For each line in the material below that holds "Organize", copy that line.

◆ **Records provided**:
***

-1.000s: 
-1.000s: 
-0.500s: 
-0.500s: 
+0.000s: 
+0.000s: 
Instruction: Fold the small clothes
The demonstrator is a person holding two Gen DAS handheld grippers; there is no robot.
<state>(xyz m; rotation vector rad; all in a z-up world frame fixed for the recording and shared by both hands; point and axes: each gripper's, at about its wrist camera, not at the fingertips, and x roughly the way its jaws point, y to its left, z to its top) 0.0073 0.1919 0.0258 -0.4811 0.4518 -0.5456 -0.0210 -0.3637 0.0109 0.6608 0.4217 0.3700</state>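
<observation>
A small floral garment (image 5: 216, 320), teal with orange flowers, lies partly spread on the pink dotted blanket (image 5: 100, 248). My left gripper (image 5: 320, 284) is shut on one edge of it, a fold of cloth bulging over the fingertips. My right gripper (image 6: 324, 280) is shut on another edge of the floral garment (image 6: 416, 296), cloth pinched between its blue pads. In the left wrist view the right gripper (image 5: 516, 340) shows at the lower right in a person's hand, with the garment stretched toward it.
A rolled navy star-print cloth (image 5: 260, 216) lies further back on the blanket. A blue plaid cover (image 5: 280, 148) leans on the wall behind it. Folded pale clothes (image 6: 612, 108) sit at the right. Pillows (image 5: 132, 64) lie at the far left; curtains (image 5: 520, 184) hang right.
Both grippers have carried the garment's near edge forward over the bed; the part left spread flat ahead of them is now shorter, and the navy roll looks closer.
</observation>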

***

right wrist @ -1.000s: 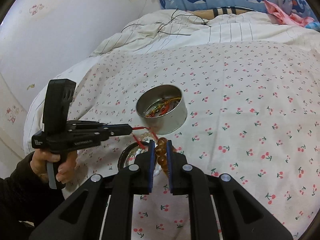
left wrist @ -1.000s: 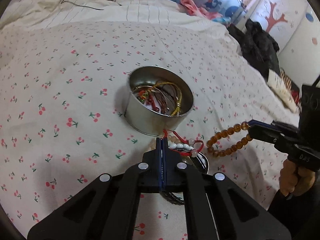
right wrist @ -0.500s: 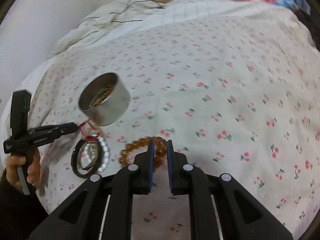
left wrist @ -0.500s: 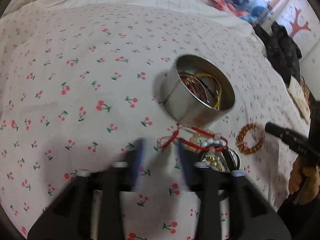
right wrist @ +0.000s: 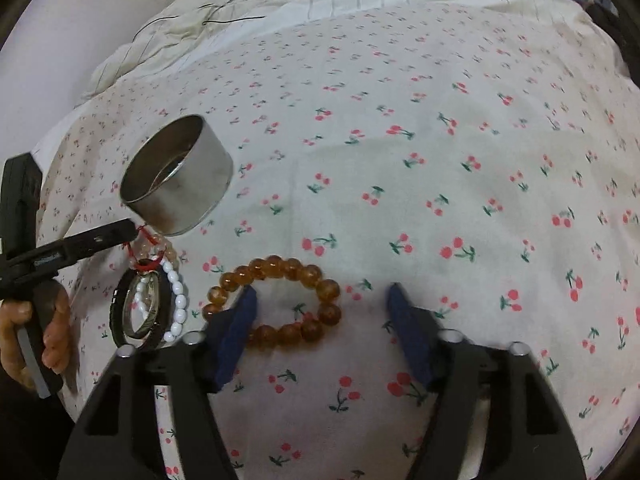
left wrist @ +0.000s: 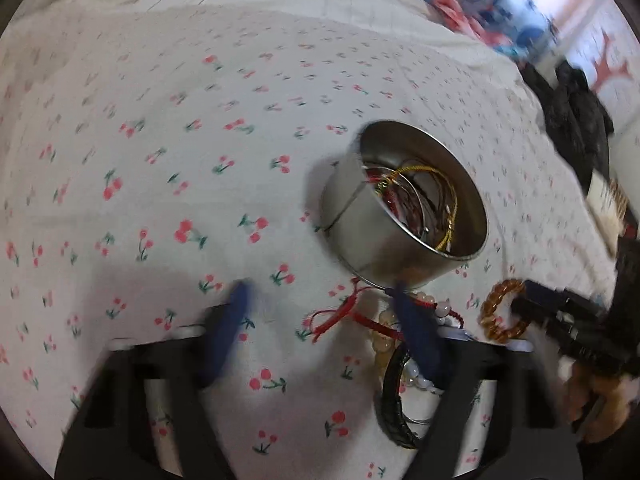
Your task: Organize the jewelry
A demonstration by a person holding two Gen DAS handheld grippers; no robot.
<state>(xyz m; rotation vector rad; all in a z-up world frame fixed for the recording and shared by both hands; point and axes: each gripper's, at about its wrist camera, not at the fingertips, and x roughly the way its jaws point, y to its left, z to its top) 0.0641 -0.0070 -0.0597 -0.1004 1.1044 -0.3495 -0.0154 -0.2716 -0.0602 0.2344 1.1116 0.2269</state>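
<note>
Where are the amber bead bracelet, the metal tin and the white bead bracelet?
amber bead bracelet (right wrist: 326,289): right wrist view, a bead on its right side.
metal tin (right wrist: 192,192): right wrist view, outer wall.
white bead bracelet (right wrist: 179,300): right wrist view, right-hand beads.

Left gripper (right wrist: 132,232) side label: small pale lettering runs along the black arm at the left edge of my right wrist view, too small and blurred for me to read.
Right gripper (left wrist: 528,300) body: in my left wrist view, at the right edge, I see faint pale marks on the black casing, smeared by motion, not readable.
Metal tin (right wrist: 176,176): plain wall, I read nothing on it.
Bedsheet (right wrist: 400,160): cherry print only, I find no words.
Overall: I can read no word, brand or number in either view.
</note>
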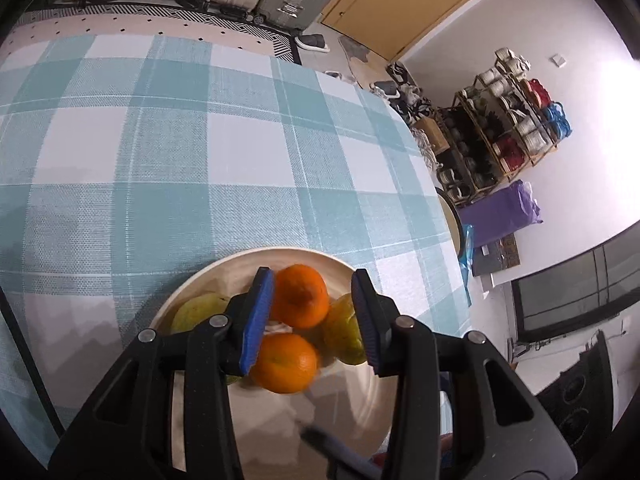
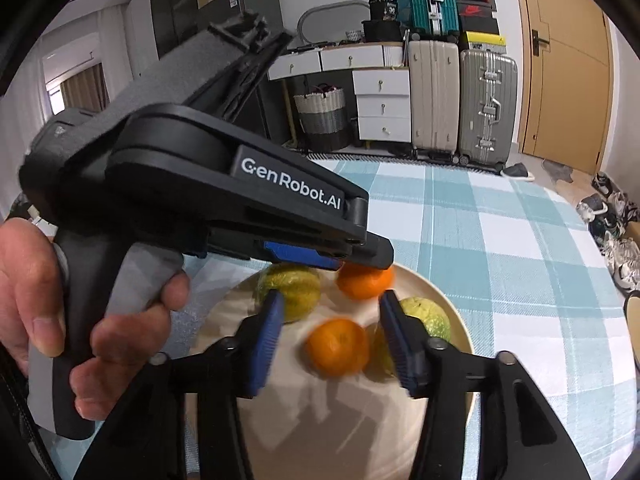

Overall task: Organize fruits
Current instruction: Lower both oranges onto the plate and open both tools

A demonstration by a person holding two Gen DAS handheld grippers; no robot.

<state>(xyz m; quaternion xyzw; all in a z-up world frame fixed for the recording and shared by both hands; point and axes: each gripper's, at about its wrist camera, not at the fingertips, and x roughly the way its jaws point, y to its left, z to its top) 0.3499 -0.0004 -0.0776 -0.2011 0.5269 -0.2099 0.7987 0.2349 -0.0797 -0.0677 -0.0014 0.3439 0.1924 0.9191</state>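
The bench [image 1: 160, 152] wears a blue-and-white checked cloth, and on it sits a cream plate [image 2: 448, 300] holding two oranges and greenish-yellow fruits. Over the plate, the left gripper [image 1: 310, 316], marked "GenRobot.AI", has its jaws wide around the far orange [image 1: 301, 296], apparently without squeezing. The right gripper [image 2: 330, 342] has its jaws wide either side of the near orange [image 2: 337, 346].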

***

◆ **Result of this task**:
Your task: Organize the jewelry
Overall task: Organize fruits

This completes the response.